In the worst case, the WebSocket server doesn’t do any checks and accepts any connection. That was the case with the Logitech application mentioned earlier, it could be reconfigured by any website.

Properly protecting applications

If the usual mechanisms to ensure connection integrity don’t work, what do you do? You can establish a shared secret between the extension and the application. I’ve seen extensions requiring you to copy a secret key from the application into the extension. Another option would be the extension generating a secret and requiring users to approve it in the application, much like RememBear does it right now with the extension’s client key. Add that shared secret to every request made by the extension and the application will be able to identify it as legitimate.
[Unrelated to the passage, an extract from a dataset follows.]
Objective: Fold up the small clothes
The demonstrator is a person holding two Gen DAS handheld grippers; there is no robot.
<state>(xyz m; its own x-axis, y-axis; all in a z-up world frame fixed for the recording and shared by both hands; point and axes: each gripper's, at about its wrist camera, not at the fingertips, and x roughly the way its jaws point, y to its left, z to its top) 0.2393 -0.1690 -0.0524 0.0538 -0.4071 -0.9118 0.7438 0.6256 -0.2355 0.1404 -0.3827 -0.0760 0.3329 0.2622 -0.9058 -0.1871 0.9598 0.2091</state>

Wait, no encryption? After all, somebody called out 1Password for sending passwords in cleartext on a localhost connection (article has been removed since). That’s your typical bogus vulnerability report however. Data sent to localhost never leaves your computer. It can only be seen on your computer and only with administrator privileges. So we would again be either protecting against malware or a user with administrator privileges. Both could easily log your master password when you enter it and decrypt your password database, “protecting” localhost traffic wouldn’t achieve anything.

But there is actually an even easier solution. Using WebSockets is unnecessary, browsers implement native messaging API which is meant specifically to let extensions and their applications communicate. Unlike WebSockets, this API cannot be used by websites, so the application can be certain: any request coming in originates from the browser extension.

Conclusion and outlook

There is no reasonable way to protect a password manager against malware. With some luck, the malware functionality will be too generic to compromise your application. Once you expect it to have code targeting your specific application, there is really nothing you can do any more. Any protective measures on your end are easily circumvented.

Security design needs to be guided by a realistic threat assessment. Here, by far the most important threat is communication channels being taken over by a malicious website. This threat is easily addressed by authenticating the client via a shared secret, or simply using native messaging which doesn’t require additional authentication. Everything else is merely security theater that doesn’t add any value.

This isn’t the only scenario where bogus vulnerability reports prompted an overreaction however. Eventually, I want to deconstruct research scolding password managers for leaving passwords in memory when locked. Here as well, a threat scenario has been blown out of proportion.


  • Dave Barker

    Unlike WebSockets, this API cannot be used by websites, so the application can be certain: any request coming in originates from the browser extension.

    What about a second browser extension, would that be able to send the application requests as well?

    Wladimir Palant

    No. When an application registers as a native messaging host, it has to declare which extensions are allowed to communicate with it. The corresponding list is called allowed_origins in Chrome and allowed_extensions in Firefox. So all is good, rogue extensions cannot connect either.